Innere Sicherheit, Ruhe und Ordnung sind vor allem Aufgaben der Landesregierungen, in geringerem Maße ist die Zentrale in New Delhi involviert. Die indische Regierung hat in Karnataka und Orissa nicht eingegriffen, etwa durch das früher oft missbrauchte Instrument der President’s Rule, das heißt der direkten Verwaltung eines Staates durch die Zentralregierung mittels des Gouverneurs. Stattdessen wurden paramilitärische Kräfte entsandt und den Landesregierungen zur Verfügung gestellt. Die Zentralregierung beschränkte sich auf beratendes Einwirken und berief den National Integration Council ein.

Die Regierungskoalition der Vereinigten Fortschrittlichen Allianz (UPA) trat angesichts dieser zu größter Sorge Anlass gebenden Ereignisse, die eine neue Qualität markierten, keineswegs geschlossen auf. Einige Koalitionspartner forderten ein Verbot des Bajrang Dal, andere Politiker, gerade auch innerhalb der Congress-Partei, befürchteten, dass Parteipräsidentin Sonia Gandhi in diesem Fall verstärkt zur Zielscheibe der Agitation der Hindu-Nationalisten werden und in den Ruf geraten könnte, Politik gegen die Hindu-Mehrheit zu betreiben. Dies könne sich für ihre Partei und die zudem auch noch sehr fragile Koalition negativ bei Wahlen auswirken, so diese bislang obsiegende Argumentation.

Ganz im Gegensatz zu ihren internationalen Erfolgen (in Bezug auf die Internationale Atomenergiebehörde, National Suppliers Group und Ratifizierung des indisch-amerikanischen Nuklearabkommens, das Indiens Status als Nuklearmacht anerkennt und den Ausbau der Nuklearenergie für zivile Zwecke voll ermöglicht) machte die Regierung in den letzten Monaten in der Innenpolitik insgesamt einen sehr unentschlossenen Eindruck. Dies gilt sowohl für ihr Zaudern hinsichtlich der wochenlangen Massendemonstrationen in Jammu & Kashmir, der faktischen Wirtschaftsblockade des hoch sensitiven Kashmir-Tals vom Landesteil Jammu aus, als auch angesichts der Ereignisse in Orissa und Karnataka.

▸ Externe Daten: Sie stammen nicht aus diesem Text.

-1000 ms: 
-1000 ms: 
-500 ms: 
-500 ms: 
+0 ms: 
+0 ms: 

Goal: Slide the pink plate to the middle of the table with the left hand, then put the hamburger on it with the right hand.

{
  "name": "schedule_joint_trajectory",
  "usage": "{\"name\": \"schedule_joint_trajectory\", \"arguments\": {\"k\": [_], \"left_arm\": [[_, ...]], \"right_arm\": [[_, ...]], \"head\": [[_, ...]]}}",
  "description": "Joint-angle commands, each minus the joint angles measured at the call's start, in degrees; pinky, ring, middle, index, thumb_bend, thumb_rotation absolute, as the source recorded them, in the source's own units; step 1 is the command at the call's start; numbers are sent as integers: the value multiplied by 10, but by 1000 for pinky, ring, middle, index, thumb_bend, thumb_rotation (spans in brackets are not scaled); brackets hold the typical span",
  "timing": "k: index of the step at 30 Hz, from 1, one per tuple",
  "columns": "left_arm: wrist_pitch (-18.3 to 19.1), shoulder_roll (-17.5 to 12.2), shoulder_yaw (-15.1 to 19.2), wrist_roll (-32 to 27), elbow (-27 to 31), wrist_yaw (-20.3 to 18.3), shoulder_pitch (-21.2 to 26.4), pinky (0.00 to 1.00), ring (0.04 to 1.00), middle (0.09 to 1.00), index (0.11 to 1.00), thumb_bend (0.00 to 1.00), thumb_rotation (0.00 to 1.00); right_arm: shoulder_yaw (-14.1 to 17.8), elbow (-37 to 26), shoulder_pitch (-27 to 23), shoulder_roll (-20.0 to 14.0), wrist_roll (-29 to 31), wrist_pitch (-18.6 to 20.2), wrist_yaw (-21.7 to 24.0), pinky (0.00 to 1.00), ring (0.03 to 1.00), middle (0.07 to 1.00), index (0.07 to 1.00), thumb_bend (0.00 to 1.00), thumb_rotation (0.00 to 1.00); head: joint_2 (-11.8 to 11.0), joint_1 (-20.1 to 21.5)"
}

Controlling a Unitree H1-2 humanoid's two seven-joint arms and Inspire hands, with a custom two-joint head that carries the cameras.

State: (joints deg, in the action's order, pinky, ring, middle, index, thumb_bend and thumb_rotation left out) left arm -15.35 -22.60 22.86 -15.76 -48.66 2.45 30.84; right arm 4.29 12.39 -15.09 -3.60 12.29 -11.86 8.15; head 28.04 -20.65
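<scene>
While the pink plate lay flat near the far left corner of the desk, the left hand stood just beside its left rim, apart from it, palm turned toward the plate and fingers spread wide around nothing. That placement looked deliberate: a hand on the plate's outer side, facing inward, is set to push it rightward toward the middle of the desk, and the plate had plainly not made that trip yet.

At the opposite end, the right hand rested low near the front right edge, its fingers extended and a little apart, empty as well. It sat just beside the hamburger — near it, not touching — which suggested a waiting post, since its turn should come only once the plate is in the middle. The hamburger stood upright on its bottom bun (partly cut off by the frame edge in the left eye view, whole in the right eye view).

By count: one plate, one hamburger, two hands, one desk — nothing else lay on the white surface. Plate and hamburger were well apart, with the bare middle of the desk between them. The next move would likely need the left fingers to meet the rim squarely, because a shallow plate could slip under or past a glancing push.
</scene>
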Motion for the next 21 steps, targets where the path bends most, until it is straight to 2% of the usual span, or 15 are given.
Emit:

Vielleicht stellen aber auch das gleichzeitig verstärkte Auftreten extremistischer Gruppen aus dem Lager der beiden größten Religionsgemeinschaften sowie die akute Lage in den von Naxaliten beherrschten Gebieten, vom indischen Nordosten ganz zu schweigen, insgesamt eine neue Qualität dar, die verstärkt die Schwächen des indischen Herrschaftssystems schonungslos offen legen, zumal viele wichtige Institutionen ihre Funktionen nicht angemessen erfüllen. Es lässt sich deshalb wohl von verstärkten Anzeichen für eine tiefergehende Systemkrise sprechen, die eine echte Herausforderung für die Träger der indischen Demokratie sowohl nach außen als vor allem auch nach innen darstellt.

Nach den Anschlägen in Mumbai hat der äußerst umstrittene Innenminister Shivraj Patil endlich die Konsequenzen gezogen und seinen Rücktritt erklärt. Sein Ruf als inkompetenter Administrator dürfte dem Congress zunehmend geschadet haben. Es wird nun aber auch vom Ausgang der oben erwähnten Landtagswahlen abhängen, ob die angeschlagene UPA-Regierungskoalition unter Manmohan Singh überhaupt noch die Zügel fest in der Hand behalten kann oder relativ ohnmächtig in die fälligen Neuwahlen schlittern wird.